§ ASSIGNMENT
Copy down every line of the data that follows exactly. Omit the pictures.

==== RECORDED INFORMATION ====

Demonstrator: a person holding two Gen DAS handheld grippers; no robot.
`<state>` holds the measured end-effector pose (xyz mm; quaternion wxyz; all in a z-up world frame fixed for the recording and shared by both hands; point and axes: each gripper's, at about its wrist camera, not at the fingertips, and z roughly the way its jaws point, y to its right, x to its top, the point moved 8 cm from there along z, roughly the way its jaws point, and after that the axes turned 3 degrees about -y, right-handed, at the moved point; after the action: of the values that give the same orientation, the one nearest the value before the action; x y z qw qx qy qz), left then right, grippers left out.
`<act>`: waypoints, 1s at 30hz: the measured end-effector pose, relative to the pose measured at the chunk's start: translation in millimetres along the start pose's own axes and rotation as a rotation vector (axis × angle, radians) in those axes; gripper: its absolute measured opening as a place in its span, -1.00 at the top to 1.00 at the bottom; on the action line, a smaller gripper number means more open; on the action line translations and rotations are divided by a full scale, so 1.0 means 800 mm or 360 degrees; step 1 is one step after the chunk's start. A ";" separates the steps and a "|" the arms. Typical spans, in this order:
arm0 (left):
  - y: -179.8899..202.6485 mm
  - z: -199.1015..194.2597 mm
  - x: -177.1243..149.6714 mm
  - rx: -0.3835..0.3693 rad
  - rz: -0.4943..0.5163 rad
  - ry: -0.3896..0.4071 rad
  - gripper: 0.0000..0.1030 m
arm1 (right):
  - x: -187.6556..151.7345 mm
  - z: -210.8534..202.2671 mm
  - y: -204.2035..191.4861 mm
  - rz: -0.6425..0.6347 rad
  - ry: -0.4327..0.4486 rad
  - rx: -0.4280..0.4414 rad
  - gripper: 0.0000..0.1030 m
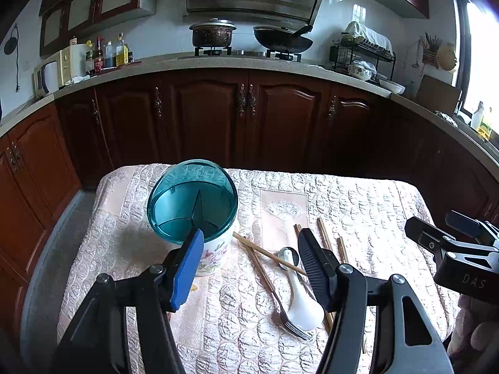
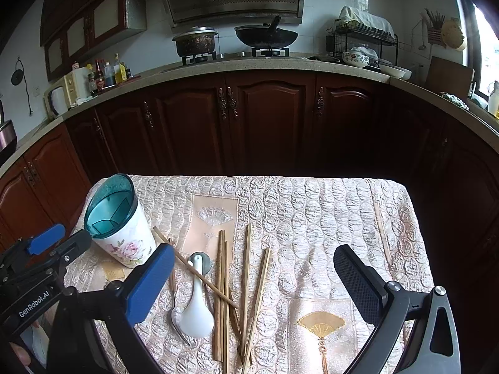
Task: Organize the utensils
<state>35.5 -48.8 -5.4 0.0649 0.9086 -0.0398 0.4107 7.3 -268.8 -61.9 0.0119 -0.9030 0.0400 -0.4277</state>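
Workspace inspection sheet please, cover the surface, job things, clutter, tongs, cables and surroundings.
Surface: small table under a quilted cloth with fan motifs.
Job's things: utensil holder, upright, teal divided insert, nothing in it; chopsticks scattered loose; white spoon, fork and metal spoon lying flat among them.
Clutter: nothing seen.
Tongs: left tongs open, holding nothing; right tongs open, holding nothing, above the utensils.
Cables: one cord on the far wall.
Surroundings: kitchen counter, stove with pot and wok, dish rack.

A floral holder [image 2: 124, 243] with teal divided insert stands upright beside scattered chopsticks [image 2: 222, 296], white spoon [image 2: 196, 308] and fork [image 1: 288, 318].
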 end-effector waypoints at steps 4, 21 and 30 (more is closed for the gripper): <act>-0.002 0.001 -0.001 0.0000 -0.0011 -0.0004 -0.23 | -0.001 0.002 -0.002 -0.0018 0.0005 -0.0006 -0.99; -0.001 0.000 0.001 0.0002 -0.0014 -0.0007 -0.24 | 0.001 0.000 0.001 0.0008 0.0001 0.0008 -0.99; 0.000 0.006 -0.001 -0.0002 -0.0016 -0.0030 -0.24 | -0.003 0.006 0.002 -0.0013 -0.0013 0.0009 -0.99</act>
<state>38.1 -49.5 -9.0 0.0672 0.9125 -0.0362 0.4019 9.7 -270.1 -66.8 0.0128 -0.9048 0.0351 -0.4241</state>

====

§ EXERCISE RESULT
Demonstrator: a person holding two Gen DAS handheld grippers; no robot.
`<state>` holds the measured end-effector pose (xyz mm; quaternion wxyz; all in a z-up world frame fixed for the recording and shared by both hands; point and axes: each gripper's, at about its wrist camera, not at the fingertips, and z roughly the way its jaws point, y to its right, x to its top, the point moved 8 cm from there along z, roughly the way its jaws point, and after that the axes turned 3 degrees about -y, right-handed, at the moved point; after the action: of the values that give the same orientation, the one nearest the value before the action; x y z qw qx qy qz), left then right, grippers left out.
`<act>`: waypoints, 1s at 30hz: the measured end-effector pose, relative to the pose measured at the chunk's start: translation in millimetres along the start pose's own axes and rotation as a rotation vector (axis × angle, radians) in those axes; gripper: its absolute measured opening as a place in its span, -1.00 at the top to 1.00 at the bottom; on the action line, a smaller gripper number means more open; on the action line translations and rotations are divided by a full scale, so 1.0 means 800 mm or 360 degrees; step 1 is one step after the chunk's start. A ";" separates the steps and a "|" the arms. Typical spans, in this order:
arm0 (left):
  - y: -179.8899..202.6485 mm
  - z: -199.1015..194.2597 mm
  - x: -177.1243..149.6714 mm
  - rx: -0.3835..0.3693 rad
  - rz: -0.4943..0.5163 rad
  - ry: -0.3896..0.4071 rad
  - gripper: 0.0000..0.1030 m
arm1 (right):
  - x: -187.6556..151.7345 mm
  - z: -210.8534..202.2671 mm
  - y: -204.2035..191.4861 mm
  - rz: -0.6425..0.6347 rad
  - ry: -0.4327..0.4486 rad
  - rx: -0.4280..0.4414 rad
  - gripper: 0.0000..0.1030 m
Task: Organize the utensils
<state>35.5 -48.8 -5.4 0.0649 0.9086 -0.0398 0.4107 7.3 -268.8 -61.9 0.0119 -0.9030 0.0400 -0.4277</state>
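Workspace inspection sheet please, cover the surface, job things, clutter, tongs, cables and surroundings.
Surface: small table under a quilted cloth with fan motifs.
Job's things: utensil holder, upright, teal divided insert, nothing in it; chopsticks scattered loose; white spoon, fork and metal spoon lying flat among them.
Clutter: nothing seen.
Tongs: left tongs open, holding nothing; right tongs open, holding nothing, above the utensils.
Cables: one cord on the far wall.
Surroundings: kitchen counter, stove with pot and wok, dish rack.

A floral holder [image 2: 124, 243] with teal divided insert stands upright beside scattered chopsticks [image 2: 222, 296], white spoon [image 2: 196, 308] and fork [image 1: 288, 318].
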 end-effector waypoints at steps 4, 21 and 30 (more is closed for the gripper): <act>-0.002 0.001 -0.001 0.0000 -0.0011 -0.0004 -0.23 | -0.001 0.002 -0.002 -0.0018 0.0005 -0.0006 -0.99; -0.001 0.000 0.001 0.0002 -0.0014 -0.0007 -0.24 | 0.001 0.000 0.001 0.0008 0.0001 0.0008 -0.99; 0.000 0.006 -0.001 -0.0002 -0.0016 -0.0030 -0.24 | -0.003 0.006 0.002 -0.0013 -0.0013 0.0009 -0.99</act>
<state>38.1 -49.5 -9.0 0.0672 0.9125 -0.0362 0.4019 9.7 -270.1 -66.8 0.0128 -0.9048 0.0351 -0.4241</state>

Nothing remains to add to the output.